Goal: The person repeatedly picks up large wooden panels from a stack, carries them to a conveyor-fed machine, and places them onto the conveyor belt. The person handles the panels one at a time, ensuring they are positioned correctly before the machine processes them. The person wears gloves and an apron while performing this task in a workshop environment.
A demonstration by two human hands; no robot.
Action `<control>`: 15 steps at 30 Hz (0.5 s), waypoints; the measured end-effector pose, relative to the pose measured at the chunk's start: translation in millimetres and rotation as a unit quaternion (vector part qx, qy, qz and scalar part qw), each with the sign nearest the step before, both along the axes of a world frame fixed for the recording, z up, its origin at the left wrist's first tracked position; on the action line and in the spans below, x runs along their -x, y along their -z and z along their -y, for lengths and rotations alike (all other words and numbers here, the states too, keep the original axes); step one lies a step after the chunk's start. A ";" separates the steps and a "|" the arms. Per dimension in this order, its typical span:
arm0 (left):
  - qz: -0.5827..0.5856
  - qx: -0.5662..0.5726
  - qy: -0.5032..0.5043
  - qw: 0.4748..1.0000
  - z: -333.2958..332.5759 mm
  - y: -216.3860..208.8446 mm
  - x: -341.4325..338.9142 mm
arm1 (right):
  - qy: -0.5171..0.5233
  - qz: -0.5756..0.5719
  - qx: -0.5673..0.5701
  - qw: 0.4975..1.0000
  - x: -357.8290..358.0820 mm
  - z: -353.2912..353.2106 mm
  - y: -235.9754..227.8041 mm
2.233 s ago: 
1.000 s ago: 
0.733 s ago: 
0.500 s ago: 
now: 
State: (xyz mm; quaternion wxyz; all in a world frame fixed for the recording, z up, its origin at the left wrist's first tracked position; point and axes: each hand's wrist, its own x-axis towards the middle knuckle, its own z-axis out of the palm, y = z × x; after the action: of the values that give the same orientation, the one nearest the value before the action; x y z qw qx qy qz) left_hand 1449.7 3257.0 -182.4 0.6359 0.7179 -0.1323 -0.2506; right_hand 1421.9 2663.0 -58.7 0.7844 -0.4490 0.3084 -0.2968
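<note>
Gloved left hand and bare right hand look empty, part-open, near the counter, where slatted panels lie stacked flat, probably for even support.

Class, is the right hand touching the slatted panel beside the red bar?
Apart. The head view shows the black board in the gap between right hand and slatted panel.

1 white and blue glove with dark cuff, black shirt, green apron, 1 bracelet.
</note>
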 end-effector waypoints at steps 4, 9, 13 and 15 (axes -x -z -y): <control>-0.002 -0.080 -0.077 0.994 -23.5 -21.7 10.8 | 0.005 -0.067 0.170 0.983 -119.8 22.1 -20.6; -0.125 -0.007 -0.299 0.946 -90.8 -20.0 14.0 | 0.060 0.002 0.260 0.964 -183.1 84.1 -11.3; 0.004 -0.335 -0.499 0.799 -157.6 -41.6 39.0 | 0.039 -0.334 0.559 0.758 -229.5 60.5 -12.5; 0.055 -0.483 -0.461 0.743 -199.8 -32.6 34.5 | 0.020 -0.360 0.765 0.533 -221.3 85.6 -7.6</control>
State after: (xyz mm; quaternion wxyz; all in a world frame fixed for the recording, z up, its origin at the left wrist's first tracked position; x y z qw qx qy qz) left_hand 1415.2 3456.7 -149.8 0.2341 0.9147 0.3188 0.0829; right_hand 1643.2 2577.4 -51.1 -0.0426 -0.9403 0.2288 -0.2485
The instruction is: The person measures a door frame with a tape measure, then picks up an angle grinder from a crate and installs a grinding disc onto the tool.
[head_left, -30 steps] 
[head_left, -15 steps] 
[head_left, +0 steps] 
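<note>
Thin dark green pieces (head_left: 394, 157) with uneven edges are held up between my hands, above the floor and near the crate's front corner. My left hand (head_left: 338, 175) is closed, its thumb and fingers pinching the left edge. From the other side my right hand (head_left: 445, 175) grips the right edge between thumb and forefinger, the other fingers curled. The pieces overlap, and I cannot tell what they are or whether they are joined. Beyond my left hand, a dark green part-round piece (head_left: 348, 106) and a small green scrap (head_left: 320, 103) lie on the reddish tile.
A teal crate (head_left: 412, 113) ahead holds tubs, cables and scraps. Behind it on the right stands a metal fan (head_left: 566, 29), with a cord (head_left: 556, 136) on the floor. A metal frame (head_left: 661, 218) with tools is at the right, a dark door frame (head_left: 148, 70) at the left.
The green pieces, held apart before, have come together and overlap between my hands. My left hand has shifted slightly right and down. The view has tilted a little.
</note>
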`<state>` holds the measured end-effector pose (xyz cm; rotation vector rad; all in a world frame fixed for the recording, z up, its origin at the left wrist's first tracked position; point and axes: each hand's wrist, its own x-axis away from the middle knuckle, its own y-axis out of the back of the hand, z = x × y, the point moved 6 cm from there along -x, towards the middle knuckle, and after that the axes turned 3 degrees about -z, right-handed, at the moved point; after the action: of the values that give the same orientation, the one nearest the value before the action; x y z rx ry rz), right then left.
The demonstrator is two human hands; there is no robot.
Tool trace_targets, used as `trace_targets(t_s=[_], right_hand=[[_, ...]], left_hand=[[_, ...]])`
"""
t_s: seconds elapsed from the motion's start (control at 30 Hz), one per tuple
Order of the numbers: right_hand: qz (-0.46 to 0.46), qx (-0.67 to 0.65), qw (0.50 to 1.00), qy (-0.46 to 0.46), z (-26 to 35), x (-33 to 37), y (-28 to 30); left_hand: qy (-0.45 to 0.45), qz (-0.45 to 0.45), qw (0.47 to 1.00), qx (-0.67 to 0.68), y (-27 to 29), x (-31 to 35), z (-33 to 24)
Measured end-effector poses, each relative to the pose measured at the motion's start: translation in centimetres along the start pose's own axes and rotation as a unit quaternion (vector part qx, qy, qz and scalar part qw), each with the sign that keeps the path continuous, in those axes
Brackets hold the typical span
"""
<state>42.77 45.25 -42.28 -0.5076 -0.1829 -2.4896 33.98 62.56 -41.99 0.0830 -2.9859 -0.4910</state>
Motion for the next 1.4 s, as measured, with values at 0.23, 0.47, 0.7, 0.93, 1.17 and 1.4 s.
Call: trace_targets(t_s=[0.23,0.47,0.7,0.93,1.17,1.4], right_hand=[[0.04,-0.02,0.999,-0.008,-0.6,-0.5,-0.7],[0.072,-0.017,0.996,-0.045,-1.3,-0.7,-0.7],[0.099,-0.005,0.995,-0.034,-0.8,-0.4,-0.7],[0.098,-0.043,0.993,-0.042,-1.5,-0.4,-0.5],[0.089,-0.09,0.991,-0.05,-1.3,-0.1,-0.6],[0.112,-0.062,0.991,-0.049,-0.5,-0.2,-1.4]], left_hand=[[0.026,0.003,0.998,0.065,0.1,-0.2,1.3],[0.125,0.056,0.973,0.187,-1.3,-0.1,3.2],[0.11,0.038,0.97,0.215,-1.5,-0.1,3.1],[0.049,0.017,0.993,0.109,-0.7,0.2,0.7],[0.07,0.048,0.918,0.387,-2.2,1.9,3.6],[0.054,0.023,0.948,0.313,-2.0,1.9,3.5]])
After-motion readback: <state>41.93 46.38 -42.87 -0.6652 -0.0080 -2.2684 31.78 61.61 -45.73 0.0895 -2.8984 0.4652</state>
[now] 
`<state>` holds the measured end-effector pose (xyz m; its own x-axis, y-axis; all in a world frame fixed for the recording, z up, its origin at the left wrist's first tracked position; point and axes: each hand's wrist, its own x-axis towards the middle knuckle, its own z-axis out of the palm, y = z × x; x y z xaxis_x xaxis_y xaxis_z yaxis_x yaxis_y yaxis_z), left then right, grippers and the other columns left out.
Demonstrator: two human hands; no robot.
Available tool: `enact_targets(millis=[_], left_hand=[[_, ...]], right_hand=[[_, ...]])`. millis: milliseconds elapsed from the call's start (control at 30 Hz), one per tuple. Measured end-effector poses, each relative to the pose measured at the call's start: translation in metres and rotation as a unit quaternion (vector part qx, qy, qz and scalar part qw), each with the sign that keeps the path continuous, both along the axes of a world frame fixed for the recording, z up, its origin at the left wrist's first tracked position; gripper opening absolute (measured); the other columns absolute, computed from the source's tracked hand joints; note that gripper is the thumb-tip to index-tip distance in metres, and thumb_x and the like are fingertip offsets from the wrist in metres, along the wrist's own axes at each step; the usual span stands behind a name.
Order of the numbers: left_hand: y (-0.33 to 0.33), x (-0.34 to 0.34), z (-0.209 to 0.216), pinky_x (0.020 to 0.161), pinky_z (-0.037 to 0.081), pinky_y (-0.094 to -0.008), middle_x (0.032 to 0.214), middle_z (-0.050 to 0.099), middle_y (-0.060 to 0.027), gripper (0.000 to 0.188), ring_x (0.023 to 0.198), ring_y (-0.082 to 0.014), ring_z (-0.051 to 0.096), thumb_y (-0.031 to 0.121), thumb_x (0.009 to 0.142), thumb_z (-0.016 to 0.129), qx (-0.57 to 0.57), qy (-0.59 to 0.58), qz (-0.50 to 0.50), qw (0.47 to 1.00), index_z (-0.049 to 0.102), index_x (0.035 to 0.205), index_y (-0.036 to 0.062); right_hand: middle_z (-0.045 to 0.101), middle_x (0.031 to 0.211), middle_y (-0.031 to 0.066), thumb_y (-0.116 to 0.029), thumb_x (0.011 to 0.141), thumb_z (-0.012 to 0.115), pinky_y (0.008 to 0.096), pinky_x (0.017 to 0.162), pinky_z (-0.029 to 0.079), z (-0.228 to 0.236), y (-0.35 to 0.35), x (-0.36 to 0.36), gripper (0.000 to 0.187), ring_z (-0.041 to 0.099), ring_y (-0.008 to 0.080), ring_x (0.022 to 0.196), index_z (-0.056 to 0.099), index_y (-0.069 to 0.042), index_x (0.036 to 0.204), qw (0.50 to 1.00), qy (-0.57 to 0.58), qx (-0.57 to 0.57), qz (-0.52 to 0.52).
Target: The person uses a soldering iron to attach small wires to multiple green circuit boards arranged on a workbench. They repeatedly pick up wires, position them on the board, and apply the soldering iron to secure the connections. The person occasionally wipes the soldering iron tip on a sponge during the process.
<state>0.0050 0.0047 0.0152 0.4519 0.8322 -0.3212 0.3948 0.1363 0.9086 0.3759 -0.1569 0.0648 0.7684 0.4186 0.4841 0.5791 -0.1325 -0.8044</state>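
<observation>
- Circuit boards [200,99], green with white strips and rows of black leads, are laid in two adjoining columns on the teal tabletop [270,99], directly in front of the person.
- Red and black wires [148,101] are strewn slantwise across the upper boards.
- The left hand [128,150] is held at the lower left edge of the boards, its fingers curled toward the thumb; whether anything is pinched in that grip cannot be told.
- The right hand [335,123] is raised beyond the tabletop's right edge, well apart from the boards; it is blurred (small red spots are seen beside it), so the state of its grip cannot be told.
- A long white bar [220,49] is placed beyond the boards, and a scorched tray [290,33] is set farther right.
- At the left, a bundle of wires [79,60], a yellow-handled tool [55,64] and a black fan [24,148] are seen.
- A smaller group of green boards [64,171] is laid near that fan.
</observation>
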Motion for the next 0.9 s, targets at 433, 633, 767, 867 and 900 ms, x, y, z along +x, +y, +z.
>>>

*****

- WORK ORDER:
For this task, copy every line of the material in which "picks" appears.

- EXPECTED ANSWER:
Goal: The person repeatedly picks up large wooden panels from a stack, carries them to a conveyor-fed machine, and places them onto the conveyor belt. The person handles the panels one at a time, ensuring they are positioned correctly before the machine processes them. The person wears gloves and an apron while performing this task in a workshop environment.
The instruction is: The person measures a door frame with a tape measure, then picks up an angle grinder from a crate and installs a grinding disc onto the tool.

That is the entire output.